The ruling will be reviewed over the next 120 days by the board’s staff. Then it will be sent to the governor, who will have 30 days to decide whether to grant it, reverse it or modify it.

If Sirhan is freed, he must live in a transitional home for six months, enrol in an alcohol abuse programme and undergo therapy.

Robert F Kennedy was a US senator from New York and the brother of US president John F Kennedy, who was assassinated in 1963.

RFK was seeking the Democratic presidential nomination when he was gunned down at the Ambassador Hotel in Los Angeles moments after delivering a victory speech in the pivotal California primary in June 1968.

Five others were wounded.

Sirhan, who insists he does not remember the shooting and had been drinking alcohol just beforehand, was convicted of first-degree murder.


Sirhan Sirhan
Sirhan’s parole board found the 77-year-old is no longer a danger to society (California Department of Corrections and Rehabilitation/AP)
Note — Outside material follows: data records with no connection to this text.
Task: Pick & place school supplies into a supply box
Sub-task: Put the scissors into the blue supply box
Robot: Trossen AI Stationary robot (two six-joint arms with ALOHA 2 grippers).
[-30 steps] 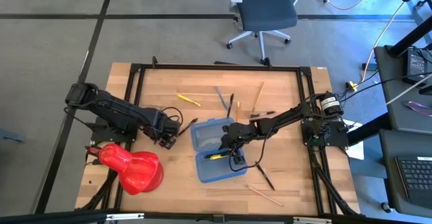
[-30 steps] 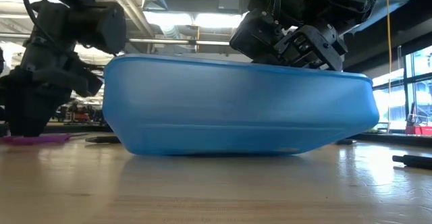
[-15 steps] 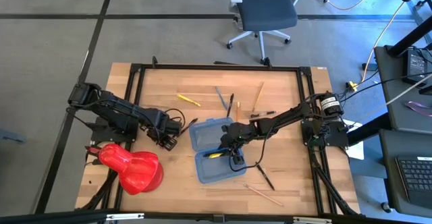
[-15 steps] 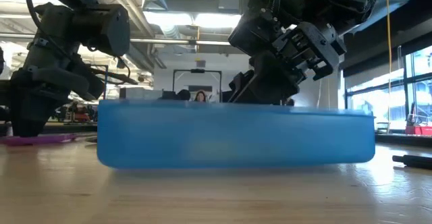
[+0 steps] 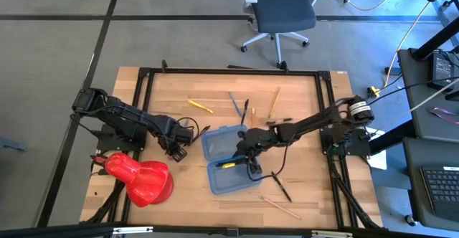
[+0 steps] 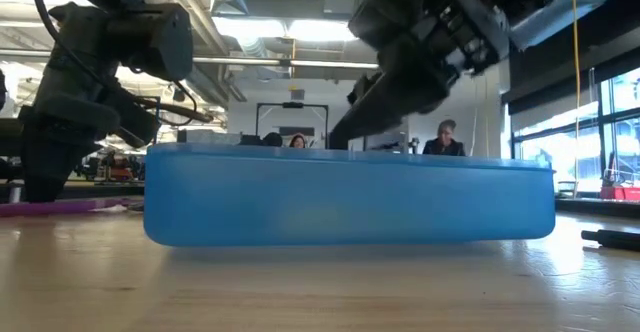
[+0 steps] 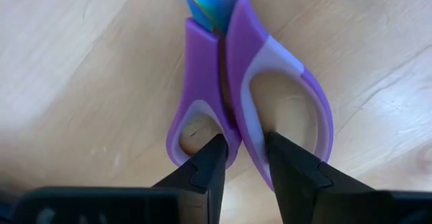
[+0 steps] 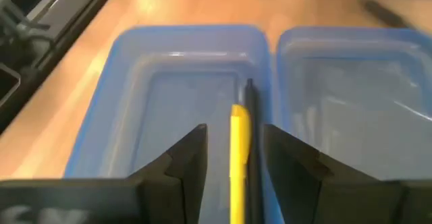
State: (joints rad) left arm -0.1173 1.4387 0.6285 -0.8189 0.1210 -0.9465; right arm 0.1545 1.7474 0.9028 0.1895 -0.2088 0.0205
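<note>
Scissors (image 7: pixel 250 102) with purple handles lie flat on the bench (image 7: pixel 74 69), and my left fingers (image 7: pixel 241 166) stand over the strip where the two handle loops meet, one tip at each side of it, partly drawn in. I cannot tell whether the tips are pressing the plastic yet or only bracketing it. I judge the step in hand to be the grasp on the scissors: next the tips need to bite firmly on that middle strip, then lift straight up and carry across to the supply box (image 5: pixel 228 158), which lies well apart from these fingers, toward the other arm.

My right fingers (image 8: pixel 233 158) hang spread and empty above one half of the open box, with a yellow pencil (image 8: pixel 238 150) lying in that half directly between the tips, and a thin dark pen (image 8: pixel 250 109) just beside it. Several more pens and pencils (image 5: pixel 244 109) lie loose on the bench beyond the box.

Much is hard to read. The scissor blades run out of the left wrist view. From table height the blue box wall hides everything inside, and the scissors show only as a purple sliver (image 6: pixel 70 206). From above, my left fingers cover the scissors entirely.
</note>
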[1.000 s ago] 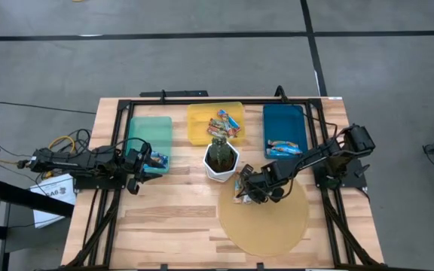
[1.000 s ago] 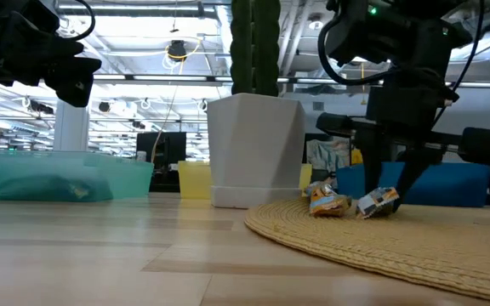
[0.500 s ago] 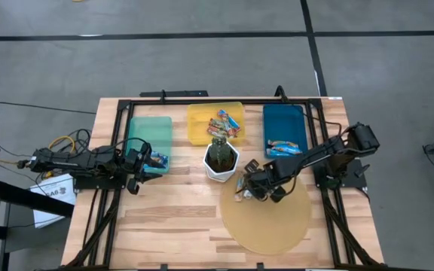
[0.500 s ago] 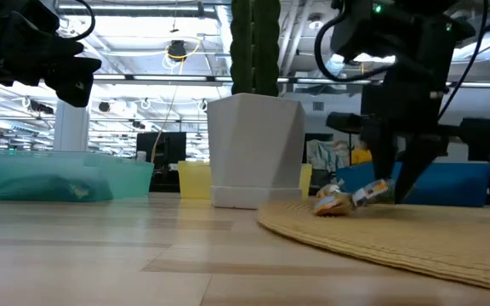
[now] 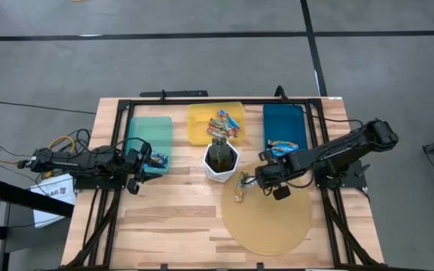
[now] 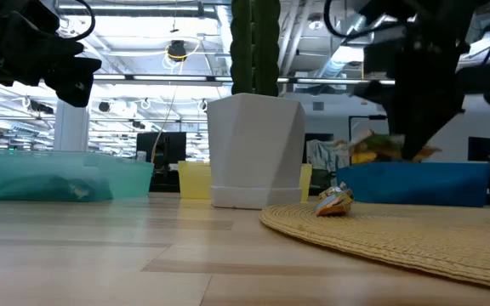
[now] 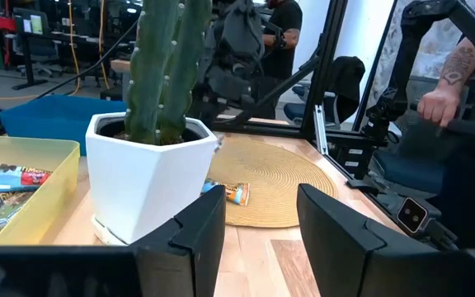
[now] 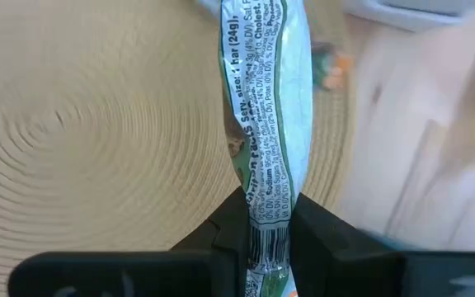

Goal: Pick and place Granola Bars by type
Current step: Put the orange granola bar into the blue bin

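Note:
My right gripper [image 5: 267, 176] hangs over the far edge of the round woven mat [image 5: 266, 226], shut on a granola bar [image 8: 266, 99] with a green and white printed wrapper, lifted in the low view [image 6: 371, 150]. Another bar [image 5: 241, 187] lies flat on the mat's left edge, near the white cactus pot [image 5: 221, 159]. More bars lie in the yellow tray [image 5: 227, 124], the blue tray [image 5: 283, 147] and the teal tray [image 5: 159, 159]. My left gripper [image 5: 138, 163] waits open at the teal tray's near right corner. My right gripper pinches the bar between its two fingers at one end [image 8: 264, 202]. The fingers lie along the bar, which sticks out straight ahead of them. The bar is lifted clear of the mat, seen roughly level in the low view.
The cactus pot stands mid-table between the trays and the mat. Three trays line the far side: teal [image 5: 148, 128], yellow [image 5: 202, 120], blue [image 5: 283, 124]. Bare wood [image 5: 164, 226] lies left of the mat. A person's hand [image 7: 439, 103] shows beyond the table.
My right gripper has risen from the mat's left edge with the bar and moved toward the table's right, nearer the blue tray. That bar lay on the mat beside the other one and is now lifted clear. The second bar has stayed on the mat.

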Robot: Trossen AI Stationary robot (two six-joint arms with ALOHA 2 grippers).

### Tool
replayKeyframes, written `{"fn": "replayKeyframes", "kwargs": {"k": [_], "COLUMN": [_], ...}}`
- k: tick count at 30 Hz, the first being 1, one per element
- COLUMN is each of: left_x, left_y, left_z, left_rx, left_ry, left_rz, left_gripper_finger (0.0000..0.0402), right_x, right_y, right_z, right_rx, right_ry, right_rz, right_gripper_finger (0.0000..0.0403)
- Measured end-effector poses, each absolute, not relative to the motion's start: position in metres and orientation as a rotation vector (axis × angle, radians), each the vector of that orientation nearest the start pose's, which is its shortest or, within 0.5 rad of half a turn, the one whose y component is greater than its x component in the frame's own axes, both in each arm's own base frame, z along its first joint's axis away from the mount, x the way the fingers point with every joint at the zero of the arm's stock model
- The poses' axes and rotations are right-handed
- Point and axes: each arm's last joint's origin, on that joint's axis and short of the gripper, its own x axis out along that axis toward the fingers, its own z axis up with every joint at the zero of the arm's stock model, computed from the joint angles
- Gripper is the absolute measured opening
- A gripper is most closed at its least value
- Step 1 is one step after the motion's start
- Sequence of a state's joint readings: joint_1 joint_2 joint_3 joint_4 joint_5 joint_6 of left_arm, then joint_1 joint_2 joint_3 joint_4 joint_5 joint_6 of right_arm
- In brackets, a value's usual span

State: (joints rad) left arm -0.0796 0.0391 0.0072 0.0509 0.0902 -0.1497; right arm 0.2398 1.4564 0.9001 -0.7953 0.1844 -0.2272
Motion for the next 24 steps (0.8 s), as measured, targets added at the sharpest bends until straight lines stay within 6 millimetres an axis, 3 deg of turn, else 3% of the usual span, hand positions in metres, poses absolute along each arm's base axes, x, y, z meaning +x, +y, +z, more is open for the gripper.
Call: {"fn": "replayKeyframes", "kwargs": {"k": [7,12,24], "left_x": [0.099,0.099,0.099], "left_y": [-0.011,-0.011,-0.011], "left_z": [0.168,0.168,0.168], "left_rx": [-0.149,-0.149,-0.149], "left_ry": [-0.006,-0.006,-0.006], "left_rz": [-0.171,-0.171,-0.171], "left_gripper_finger": [0.0144,0.0144,0.0144], "right_x": [0.230,0.226,0.220], "right_y": [0.051,0.038,-0.034], "right_z": [0.222,0.245,0.294], "right_rx": [-0.218,-0.002,0.595], "right_ry": [1.242,1.158,0.877], "right_rz": [0.014,-0.134,-0.493], "right_gripper_finger": [0.0054,0.0054,0.0054]}}
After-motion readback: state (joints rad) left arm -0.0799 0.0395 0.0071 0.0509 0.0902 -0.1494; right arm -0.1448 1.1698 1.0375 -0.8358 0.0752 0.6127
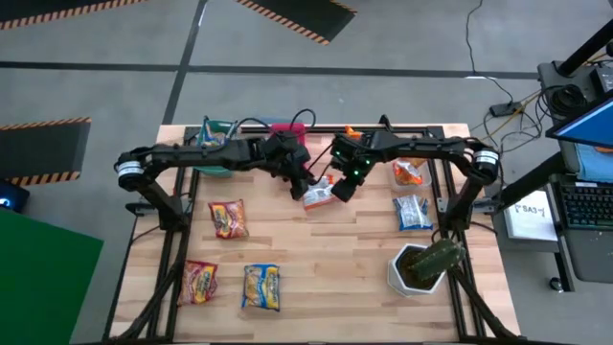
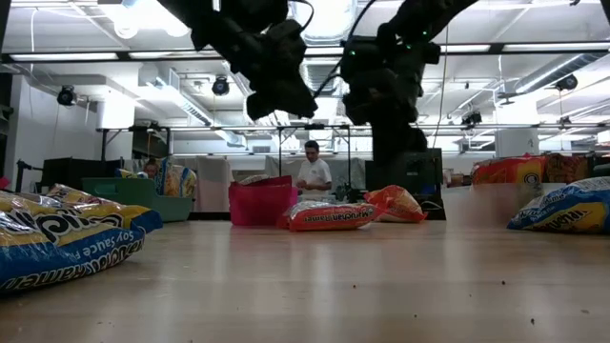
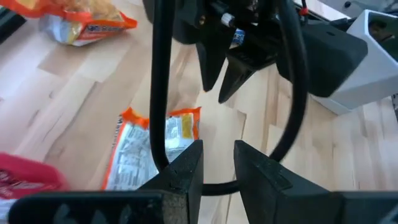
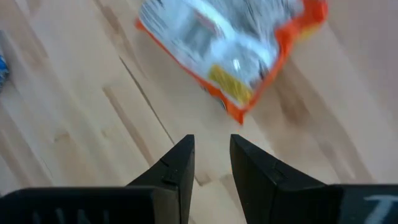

He was sentenced to death after his conviction, but that sentence was commuted to life when the California supreme court briefly outlawed capital punishment in 1972.

Some of Kennedy’s children and others have called for a reinvestigation of the killing, believing there was a second shooter who got away.

On Friday, Sirhan again said he did not recall the killing, but made multiple attempts to show he takes responsibility for the harm he caused.

“Senator Kennedy was the hope of the world … and I harmed all of them and it pains me to experience that, the knowledge for such a horrible deed, if I did in fact do that,” said Sirhan, appearing on camera from a San Diego County prison at the virtual proceeding.

The board found that despite the magnitude of the crime, Sirhan was not likely to reoffend and did not pose an unreasonable threat to public safety.